**Recorded data**
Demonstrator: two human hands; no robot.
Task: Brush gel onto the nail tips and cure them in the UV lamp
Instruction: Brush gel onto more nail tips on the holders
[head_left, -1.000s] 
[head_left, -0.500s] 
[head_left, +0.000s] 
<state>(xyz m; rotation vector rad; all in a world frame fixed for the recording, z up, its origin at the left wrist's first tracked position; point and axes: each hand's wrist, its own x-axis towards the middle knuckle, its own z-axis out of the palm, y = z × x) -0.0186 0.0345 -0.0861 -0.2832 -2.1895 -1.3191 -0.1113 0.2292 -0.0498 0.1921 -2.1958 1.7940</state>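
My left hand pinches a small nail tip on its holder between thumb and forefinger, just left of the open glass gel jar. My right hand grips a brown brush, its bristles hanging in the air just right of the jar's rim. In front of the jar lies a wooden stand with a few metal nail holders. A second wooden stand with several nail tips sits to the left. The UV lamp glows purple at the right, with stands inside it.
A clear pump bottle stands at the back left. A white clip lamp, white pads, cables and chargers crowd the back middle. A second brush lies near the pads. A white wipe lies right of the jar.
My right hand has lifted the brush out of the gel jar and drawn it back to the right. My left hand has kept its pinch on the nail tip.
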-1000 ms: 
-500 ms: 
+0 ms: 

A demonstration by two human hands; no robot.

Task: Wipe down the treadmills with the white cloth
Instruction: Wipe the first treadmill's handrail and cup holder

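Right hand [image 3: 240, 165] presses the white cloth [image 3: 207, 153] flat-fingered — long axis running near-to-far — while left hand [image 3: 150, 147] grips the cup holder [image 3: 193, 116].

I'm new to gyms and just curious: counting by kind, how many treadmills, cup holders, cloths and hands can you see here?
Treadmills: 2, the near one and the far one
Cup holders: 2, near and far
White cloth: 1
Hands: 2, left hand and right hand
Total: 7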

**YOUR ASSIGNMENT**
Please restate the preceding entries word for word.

**OUTPUT FOR THIS TASK**
Demonstrator: two human hands; no robot.
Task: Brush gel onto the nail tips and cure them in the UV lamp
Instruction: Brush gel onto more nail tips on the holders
[head_left, -1.000s] 
[head_left, -0.500s] 
[head_left, +0.000s] 
<state>(xyz m; rotation vector rad; all in a world frame fixed for the recording, z up, its origin at the left wrist's first tracked position; point and axes: each hand's wrist, its own x-axis towards the middle knuckle, its own z-axis out of the palm, y = z × x) -0.0186 0.0345 -0.0861 -0.2832 -2.1895 -1.3191 -0.1113 0.2292 -0.0498 0.1921 -2.1958 1.7940</state>
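My left hand pinches a small nail tip on its holder between thumb and forefinger, just left of the open glass gel jar. My right hand grips a brown brush, its bristles hanging in the air just right of the jar's rim. In front of the jar lies a wooden stand with a few metal nail holders. A second wooden stand with several nail tips sits to the left. The UV lamp glows purple at the right, with stands inside it.
A clear pump bottle stands at the back left. A white clip lamp, white pads, cables and chargers crowd the back middle. A second brush lies near the pads. A white wipe lies right of the jar.
My right hand has lifted the brush out of the gel jar and drawn it back to the right. My left hand has kept its pinch on the nail tip.
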-1000 ms: 
-500 ms: 
+0 ms: 

A demonstration by two human hands; no robot.

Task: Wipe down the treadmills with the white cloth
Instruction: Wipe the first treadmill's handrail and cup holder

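Right hand [image 3: 240, 165] presses the white cloth [image 3: 207, 153] flat-fingered — long axis running near-to-far — while left hand [image 3: 150, 147] grips the cup holder [image 3: 193, 116].

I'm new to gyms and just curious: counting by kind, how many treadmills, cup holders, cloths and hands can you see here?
Treadmills: 2, the near one and the far one
Cup holders: 2, near and far
White cloth: 1
Hands: 2, left hand and right hand
Total: 7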

The requested output has been fully supplied.